Warning and Precautions

• Please adhere to laboratory safety protocols.
• Prior to use, thoroughly review the guidelines provided.
• Note that all patient samples and positive controls carry the potential for infectiousness.
• Refrain from eating, drinking, smoking, chewing gum, applying cosmetics, or taking medication while handling hazardous materials and human samples in laboratories. Treat all patient samples and positive controls as potentially infectious.
• Before commencing work, familiarize yourself with all safety guidelines related to handling COVID-19 samples, accessible at https://www.cdc.gov/coronavirus/2019-nCoV/lab-biosafety-guidelines.html.

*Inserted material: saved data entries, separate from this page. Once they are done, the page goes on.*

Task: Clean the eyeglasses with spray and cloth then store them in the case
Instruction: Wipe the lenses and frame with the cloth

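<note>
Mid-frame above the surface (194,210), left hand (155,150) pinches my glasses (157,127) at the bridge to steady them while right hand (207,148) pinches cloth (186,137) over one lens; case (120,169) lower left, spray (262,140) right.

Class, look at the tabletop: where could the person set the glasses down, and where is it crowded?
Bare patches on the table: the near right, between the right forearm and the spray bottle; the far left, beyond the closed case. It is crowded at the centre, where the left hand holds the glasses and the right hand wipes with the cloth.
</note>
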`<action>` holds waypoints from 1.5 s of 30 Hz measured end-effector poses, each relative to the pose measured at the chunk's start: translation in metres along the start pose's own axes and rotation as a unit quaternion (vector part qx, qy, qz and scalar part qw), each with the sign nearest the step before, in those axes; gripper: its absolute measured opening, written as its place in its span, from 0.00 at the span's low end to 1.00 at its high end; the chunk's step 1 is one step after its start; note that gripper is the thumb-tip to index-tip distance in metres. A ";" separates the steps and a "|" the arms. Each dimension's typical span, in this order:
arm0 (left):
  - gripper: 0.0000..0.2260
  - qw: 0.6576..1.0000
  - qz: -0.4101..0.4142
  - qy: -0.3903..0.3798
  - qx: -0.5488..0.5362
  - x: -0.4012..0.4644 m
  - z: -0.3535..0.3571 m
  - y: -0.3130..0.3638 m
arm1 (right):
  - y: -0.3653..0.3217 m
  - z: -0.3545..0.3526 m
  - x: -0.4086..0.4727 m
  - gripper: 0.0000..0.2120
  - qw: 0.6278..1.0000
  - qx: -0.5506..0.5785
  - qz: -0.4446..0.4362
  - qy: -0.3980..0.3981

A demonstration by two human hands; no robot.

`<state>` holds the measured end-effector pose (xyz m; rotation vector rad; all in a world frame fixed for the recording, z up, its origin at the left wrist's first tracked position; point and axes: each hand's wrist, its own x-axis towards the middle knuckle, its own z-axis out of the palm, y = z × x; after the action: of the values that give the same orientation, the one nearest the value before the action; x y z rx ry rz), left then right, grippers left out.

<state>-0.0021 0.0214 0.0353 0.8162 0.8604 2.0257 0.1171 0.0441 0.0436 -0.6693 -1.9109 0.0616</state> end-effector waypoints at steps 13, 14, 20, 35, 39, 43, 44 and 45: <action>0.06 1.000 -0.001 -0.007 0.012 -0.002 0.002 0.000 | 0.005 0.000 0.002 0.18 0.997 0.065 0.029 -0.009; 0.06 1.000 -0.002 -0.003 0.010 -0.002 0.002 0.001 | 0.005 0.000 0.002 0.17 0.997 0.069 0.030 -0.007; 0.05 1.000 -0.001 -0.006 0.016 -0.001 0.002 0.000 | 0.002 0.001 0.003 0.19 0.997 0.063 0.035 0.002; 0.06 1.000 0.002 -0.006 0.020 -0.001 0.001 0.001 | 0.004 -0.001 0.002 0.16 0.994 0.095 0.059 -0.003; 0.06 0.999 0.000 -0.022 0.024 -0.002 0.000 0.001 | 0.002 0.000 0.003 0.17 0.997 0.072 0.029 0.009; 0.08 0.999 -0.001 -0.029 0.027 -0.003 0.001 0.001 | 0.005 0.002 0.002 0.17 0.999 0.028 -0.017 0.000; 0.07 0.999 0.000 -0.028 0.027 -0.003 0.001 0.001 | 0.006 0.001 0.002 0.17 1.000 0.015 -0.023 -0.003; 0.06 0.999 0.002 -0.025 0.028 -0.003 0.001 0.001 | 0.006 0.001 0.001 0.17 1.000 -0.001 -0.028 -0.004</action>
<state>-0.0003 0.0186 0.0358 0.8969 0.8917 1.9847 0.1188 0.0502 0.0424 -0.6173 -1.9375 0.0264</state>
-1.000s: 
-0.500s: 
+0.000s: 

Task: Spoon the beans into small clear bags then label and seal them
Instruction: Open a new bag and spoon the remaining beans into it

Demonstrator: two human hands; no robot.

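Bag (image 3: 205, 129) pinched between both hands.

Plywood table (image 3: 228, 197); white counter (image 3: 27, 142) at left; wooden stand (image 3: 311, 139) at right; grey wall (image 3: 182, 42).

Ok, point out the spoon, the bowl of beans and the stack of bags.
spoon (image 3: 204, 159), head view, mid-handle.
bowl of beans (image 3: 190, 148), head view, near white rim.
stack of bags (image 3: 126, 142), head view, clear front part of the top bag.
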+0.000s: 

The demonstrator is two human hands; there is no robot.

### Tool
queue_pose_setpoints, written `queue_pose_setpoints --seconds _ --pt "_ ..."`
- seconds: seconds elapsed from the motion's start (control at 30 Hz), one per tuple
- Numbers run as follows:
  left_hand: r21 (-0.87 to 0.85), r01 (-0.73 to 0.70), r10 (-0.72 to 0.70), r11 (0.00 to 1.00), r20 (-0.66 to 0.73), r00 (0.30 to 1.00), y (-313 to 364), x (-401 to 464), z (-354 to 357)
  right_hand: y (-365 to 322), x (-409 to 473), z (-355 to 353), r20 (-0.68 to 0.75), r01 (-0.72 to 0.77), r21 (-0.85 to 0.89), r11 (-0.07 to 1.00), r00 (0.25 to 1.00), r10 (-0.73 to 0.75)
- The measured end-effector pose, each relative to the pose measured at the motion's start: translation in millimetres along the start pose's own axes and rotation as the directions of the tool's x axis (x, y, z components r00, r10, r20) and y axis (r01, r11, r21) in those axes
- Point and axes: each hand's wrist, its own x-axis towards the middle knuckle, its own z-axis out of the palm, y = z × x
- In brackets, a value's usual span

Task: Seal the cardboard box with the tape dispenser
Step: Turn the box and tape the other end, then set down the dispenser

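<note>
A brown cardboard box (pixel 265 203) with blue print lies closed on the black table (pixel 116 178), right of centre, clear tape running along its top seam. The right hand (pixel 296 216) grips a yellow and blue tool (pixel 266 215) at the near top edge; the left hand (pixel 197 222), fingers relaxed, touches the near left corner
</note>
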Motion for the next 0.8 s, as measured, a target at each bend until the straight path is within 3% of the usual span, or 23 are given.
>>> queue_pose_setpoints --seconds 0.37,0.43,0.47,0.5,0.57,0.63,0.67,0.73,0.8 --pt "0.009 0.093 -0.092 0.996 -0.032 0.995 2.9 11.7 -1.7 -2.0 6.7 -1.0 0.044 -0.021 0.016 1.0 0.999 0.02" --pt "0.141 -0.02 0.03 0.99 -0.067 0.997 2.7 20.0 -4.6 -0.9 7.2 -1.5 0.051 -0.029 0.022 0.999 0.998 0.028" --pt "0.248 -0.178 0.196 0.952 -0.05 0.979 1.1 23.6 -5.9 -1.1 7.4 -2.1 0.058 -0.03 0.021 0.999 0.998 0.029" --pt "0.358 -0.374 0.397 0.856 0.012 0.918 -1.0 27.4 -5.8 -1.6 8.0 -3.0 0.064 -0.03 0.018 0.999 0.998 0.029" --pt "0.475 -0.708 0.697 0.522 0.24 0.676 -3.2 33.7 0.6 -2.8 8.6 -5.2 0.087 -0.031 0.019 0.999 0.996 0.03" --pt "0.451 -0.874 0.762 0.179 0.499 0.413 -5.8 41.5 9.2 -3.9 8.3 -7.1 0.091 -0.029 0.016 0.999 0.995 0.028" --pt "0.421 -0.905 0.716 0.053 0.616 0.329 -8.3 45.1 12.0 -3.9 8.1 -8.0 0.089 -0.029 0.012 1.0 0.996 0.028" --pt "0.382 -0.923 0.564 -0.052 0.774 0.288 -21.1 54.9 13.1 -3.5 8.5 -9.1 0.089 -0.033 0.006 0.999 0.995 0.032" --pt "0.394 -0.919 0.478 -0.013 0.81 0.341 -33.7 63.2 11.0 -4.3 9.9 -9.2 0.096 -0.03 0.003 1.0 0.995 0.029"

• The Stark Sars-CoV-2 Molecular Diagnostic kit is intended for use by qualified and trained clinical laboratory personnel who have received specific instruction and training in real-time PCR and in vitro diagnostic procedures. All steps of the procedure, including sampling, storage, shipping, and laboratory tests, must adhere to biosafety and laboratory information management system (LIMS) protocols.
• This test requires a separate and dedicated workstation within the laboratory:
  • Location 1: Preparation area – for assembling test components.
  • Location 2: Sample processing area – for sample isolation and handling.
  • Location 3: Amplification area – for conducting Real-Time PCR tests.
• Clinical laboratories must be equipped with instruments and personnel in accordance with guidelines from the Ministry of Health.
• The contents provided in the kit are specific to COVID-19 testing. Altering or substituting any kit contents may compromise product performance.
• Before commencing tests, ensure that each component is thawed, vortexed, and briefly centrifuged. Avoid subjecting components to repeated freeze-thaw cycles.
• All pipette tips and microtubes must be sterile and free from DNase and RNase contamination. Use filter pipette tips to prevent contamination, and change tips after adding any substances or samples.
• Dispose of hazardous and biological waste in compliance with local and national regulations to prevent environmental contamination. Use decontaminants such as 10% sodium hypochlorite, 70% ethanol, and Surface sanitizing solution for nucleic acid contaminations. Avoid exposing PCR-COVID 19 combinations to sunlight.
• Positive results must be promptly reported to health authorities.